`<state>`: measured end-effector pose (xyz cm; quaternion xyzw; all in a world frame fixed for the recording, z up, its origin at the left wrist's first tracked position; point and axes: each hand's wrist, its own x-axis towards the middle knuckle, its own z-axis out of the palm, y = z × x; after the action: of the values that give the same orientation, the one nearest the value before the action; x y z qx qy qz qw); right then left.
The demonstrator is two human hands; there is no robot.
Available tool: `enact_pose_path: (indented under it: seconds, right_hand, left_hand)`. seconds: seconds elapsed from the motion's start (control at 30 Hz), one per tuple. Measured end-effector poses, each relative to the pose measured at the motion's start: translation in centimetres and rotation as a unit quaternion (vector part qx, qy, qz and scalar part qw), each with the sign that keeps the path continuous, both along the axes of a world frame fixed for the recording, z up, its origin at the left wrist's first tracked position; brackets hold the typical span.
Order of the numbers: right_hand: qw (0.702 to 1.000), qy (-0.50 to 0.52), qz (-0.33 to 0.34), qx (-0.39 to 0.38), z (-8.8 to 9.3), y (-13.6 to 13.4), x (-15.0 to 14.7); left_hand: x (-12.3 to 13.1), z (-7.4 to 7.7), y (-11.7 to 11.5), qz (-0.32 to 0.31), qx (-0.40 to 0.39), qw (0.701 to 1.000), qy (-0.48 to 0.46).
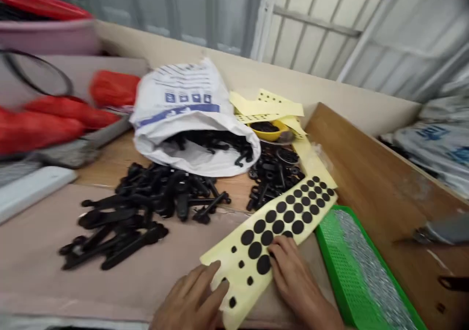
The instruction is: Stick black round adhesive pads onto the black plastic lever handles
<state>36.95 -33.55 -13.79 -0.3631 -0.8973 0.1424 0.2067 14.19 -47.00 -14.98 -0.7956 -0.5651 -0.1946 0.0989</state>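
Item: white sack (183,90), blue printed band, lettering too blurred for me to read; further sacks (432,134) at far right, blue characters likewise illegible. My left hand (188,298), thumb and fingertips a little apart, at the torn near-left edge of one yellow sheet (279,216) of black discs (278,227); my right hand (293,276), fingers bent and touching the sheet beside the larger discs, whether pinched on one I cannot tell. Sheet: slanting between and beyond both my hands, its far end near a green basket (342,276).
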Motion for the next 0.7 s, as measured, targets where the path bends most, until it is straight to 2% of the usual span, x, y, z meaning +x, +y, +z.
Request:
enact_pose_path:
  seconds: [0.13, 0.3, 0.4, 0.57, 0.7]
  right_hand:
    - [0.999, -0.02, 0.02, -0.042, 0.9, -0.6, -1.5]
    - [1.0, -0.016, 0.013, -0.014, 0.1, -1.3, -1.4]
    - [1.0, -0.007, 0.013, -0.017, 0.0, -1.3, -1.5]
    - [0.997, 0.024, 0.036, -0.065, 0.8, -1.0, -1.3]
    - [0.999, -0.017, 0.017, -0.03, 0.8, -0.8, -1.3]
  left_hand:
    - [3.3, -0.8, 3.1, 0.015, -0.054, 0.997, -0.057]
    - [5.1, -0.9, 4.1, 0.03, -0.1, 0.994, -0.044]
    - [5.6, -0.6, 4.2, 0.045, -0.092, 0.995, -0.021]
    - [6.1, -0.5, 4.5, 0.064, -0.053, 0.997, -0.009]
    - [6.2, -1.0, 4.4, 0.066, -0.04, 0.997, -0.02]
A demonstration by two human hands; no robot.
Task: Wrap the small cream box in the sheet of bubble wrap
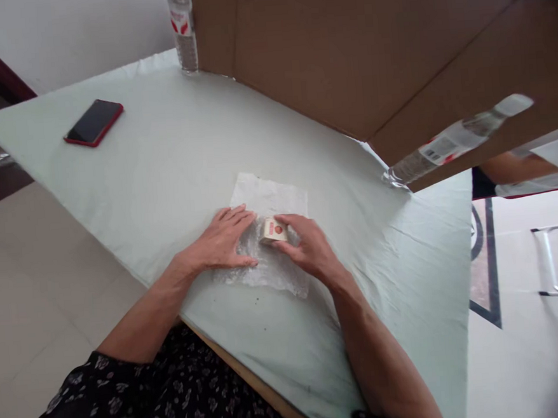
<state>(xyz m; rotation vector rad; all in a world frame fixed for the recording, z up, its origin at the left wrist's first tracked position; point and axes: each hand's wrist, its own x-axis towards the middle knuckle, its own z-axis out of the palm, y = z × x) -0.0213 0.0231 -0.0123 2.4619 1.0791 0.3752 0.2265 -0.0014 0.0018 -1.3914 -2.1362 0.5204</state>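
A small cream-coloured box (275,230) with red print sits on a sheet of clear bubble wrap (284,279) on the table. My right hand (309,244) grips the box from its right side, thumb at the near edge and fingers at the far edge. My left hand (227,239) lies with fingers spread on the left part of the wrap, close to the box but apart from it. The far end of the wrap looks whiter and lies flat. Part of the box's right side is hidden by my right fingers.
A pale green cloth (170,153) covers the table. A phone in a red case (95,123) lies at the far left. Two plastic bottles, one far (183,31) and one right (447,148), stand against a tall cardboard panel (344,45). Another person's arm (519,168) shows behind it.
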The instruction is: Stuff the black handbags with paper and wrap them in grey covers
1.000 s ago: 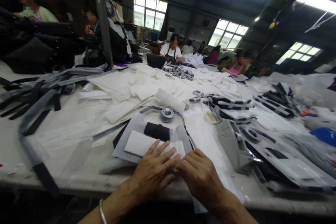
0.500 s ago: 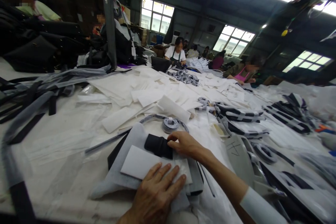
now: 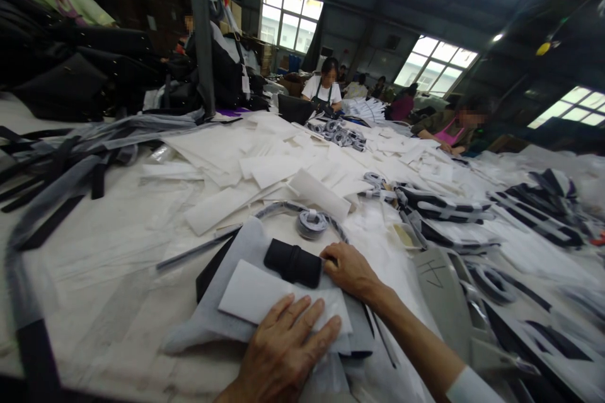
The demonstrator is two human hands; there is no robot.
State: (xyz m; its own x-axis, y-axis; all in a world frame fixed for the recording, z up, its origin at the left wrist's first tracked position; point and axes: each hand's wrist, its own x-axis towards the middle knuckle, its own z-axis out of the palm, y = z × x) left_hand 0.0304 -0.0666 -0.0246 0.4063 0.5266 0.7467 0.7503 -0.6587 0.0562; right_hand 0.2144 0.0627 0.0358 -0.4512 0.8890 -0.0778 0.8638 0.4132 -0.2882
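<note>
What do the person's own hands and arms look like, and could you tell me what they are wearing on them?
The right hand and left hand are bare, with no gloves. The right arm is bare up to a plain white fabric sleeve with a loose, straight cuff; the left sleeve is out of view.

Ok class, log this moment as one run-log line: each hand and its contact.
left hand: pressing white pad | right hand: against black roll, on grey felt
</note>
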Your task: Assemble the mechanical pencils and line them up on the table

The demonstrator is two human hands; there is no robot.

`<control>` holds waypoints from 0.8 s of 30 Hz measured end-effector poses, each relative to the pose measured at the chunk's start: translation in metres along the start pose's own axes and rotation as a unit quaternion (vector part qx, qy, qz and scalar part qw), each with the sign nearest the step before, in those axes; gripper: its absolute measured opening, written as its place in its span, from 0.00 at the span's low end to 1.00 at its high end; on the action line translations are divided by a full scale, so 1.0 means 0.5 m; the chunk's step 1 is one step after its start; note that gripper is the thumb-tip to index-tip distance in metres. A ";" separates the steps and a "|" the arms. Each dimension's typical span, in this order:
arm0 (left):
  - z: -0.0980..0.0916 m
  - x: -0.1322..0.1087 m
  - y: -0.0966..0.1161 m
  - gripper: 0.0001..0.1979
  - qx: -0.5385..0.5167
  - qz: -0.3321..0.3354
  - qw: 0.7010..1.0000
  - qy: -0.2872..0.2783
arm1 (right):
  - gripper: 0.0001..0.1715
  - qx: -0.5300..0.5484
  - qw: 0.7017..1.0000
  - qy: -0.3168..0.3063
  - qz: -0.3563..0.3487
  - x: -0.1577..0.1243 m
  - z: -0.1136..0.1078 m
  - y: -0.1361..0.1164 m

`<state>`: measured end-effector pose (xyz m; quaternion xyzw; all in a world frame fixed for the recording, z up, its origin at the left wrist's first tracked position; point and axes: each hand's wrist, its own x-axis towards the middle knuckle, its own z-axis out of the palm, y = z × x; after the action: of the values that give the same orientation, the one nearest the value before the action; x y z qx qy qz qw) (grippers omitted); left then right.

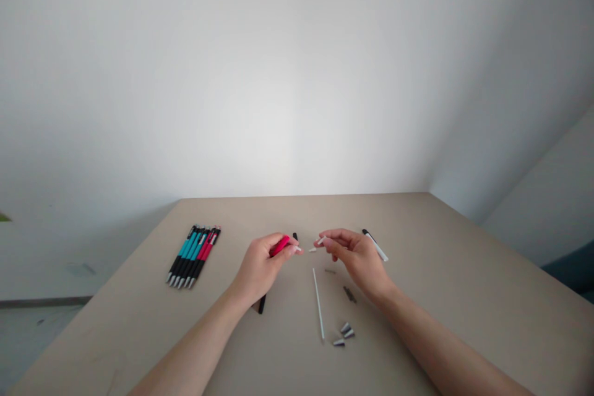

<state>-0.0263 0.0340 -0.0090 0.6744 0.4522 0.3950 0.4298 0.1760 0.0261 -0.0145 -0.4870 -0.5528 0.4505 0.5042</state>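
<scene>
My left hand [262,266] is closed round a red pen barrel [279,245], held just above the beige table [440,272]. My right hand [350,253] pinches a small white part [320,241] between fingertips, close to the barrel's open end. A second small white piece [312,250] shows between the hands. Below them lie a thin white refill [318,303], a tiny spring [330,271], a short dark clip [349,294] and three silver cone tips [344,333]. A black pen piece [262,304] pokes out beneath my left wrist.
A row of several teal and red pens [193,256] lies at the table's left. A black-and-white pen [375,244] rests behind my right hand. A pale wall rises past the far edge.
</scene>
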 end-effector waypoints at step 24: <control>0.000 -0.002 0.010 0.12 -0.016 0.007 1.000 0.015 | 0.16 0.020 0.998 -0.067 -0.010 -0.013 0.011 -0.010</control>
<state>-0.0251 0.0318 -0.0046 0.6646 0.4477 0.4150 0.4308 0.1702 0.0189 -0.0107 -0.4399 -0.5807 0.4883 0.4804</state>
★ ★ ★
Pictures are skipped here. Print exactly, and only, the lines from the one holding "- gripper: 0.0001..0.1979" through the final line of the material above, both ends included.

- [RESPONSE BELOW]:
  - gripper: 0.0001..0.1979
  - qx: -0.5385..0.5167
  - qz: -0.3321..0.3354
  - qw: 0.7010..1.0000
  - qy: -0.2872..0.2783
arm1 (right):
  - gripper: 0.0001..0.1715
  - qx: -0.5300..0.5484
  - qw: 0.7017..1.0000
  - qy: -0.3168..0.3063
  - qz: -0.3563..0.3487
  - x: -0.1577..0.1243 m
  - z: -0.1136..0.1078 m
  - y: -0.1361..0.1164 m

`<state>`: measured end-effector pose (xyz m; quaternion xyzw; all in a world frame fixed for the recording, z up, its origin at the left wrist's first tracked position; point and axes: each hand's wrist, its own x-axis towards the middle knuckle, its own z-axis out of the palm, y = z × x; after the action: of the values that give the same orientation, the one nearest the value before the action; x y z qx qy qz qw) (grippers omitted); left then right.


<state>-0.0263 0.0340 -0.0090 0.6744 0.4522 0.3950 0.4298 0.1760 0.0261 -0.0145 -0.4870 -0.5528 0.4505 0.5042</state>
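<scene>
My left hand [262,266] is closed round a red pen barrel [279,245], held just above the beige table [440,272]. My right hand [350,253] pinches a small white part [320,241] between fingertips, close to the barrel's open end. A second small white piece [312,250] shows between the hands. Below them lie a thin white refill [318,303], a tiny spring [330,271], a short dark clip [349,294] and three silver cone tips [344,333]. A black pen piece [262,304] pokes out beneath my left wrist.
A row of several teal and red pens [193,256] lies at the table's left. A black-and-white pen [375,244] rests behind my right hand. A pale wall rises past the far edge.
</scene>
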 end-effector waypoints at step 24: <control>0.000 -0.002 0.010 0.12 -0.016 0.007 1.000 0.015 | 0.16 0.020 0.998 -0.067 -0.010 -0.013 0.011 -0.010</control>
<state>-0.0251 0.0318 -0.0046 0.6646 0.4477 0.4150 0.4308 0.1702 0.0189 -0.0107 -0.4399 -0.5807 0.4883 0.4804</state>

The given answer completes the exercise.